## WHAT YOU NEED TO DO
Provide only the number of lines below in which the string "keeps" occurs.

## MATERIAL PROVIDED
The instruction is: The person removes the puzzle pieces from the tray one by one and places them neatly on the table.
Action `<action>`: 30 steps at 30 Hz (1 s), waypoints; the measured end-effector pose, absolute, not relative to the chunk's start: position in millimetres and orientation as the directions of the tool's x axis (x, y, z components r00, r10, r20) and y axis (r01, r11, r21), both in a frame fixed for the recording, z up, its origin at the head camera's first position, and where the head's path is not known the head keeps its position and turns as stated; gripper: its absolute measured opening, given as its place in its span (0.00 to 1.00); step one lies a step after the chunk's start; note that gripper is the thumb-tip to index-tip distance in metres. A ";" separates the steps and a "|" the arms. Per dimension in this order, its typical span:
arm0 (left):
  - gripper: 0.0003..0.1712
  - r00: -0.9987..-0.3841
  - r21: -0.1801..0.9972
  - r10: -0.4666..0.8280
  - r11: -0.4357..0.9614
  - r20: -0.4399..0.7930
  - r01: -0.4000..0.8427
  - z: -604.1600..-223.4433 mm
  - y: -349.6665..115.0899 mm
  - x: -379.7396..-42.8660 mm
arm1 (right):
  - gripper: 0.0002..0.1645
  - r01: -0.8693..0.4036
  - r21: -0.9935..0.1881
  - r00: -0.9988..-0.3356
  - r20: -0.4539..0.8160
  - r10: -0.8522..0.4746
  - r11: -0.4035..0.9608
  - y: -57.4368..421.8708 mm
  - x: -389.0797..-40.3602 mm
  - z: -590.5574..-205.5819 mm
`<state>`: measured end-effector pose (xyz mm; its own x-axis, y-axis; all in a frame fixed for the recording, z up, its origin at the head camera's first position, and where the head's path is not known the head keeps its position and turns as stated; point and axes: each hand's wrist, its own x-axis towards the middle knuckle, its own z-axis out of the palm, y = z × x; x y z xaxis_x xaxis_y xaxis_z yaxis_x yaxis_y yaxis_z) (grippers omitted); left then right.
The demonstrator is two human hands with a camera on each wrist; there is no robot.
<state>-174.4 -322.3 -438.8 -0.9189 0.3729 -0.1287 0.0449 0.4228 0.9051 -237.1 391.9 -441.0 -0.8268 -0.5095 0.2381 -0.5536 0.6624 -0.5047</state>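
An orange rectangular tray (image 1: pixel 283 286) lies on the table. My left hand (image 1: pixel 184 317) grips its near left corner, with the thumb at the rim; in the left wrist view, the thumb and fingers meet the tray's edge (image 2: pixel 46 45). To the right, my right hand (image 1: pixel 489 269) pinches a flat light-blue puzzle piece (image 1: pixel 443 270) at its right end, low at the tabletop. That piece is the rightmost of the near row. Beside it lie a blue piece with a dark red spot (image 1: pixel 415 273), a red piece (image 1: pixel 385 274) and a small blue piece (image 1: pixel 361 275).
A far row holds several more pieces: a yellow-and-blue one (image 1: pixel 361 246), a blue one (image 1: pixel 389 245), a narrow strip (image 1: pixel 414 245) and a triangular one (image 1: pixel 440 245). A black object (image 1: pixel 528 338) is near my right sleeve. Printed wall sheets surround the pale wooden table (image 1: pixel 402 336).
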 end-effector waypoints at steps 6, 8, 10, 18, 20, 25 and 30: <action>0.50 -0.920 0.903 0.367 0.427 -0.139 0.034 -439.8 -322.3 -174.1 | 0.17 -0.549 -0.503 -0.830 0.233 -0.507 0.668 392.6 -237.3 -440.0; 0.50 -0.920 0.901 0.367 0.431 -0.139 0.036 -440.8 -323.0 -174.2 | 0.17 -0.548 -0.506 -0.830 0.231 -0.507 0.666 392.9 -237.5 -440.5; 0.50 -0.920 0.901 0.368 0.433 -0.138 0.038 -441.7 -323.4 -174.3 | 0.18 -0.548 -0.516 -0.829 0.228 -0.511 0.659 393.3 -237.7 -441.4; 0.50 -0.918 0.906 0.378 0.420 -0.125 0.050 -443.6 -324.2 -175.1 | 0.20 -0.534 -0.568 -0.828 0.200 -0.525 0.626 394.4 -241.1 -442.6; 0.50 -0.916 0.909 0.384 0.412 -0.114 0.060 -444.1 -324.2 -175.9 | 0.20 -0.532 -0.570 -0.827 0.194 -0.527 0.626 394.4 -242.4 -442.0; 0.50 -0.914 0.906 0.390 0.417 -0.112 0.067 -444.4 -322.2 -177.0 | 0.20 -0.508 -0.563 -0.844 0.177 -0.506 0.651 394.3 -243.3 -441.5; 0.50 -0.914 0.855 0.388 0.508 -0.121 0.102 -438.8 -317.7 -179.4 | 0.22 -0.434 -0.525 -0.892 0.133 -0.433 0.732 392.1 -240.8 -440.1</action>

## TASK SOLUTION
2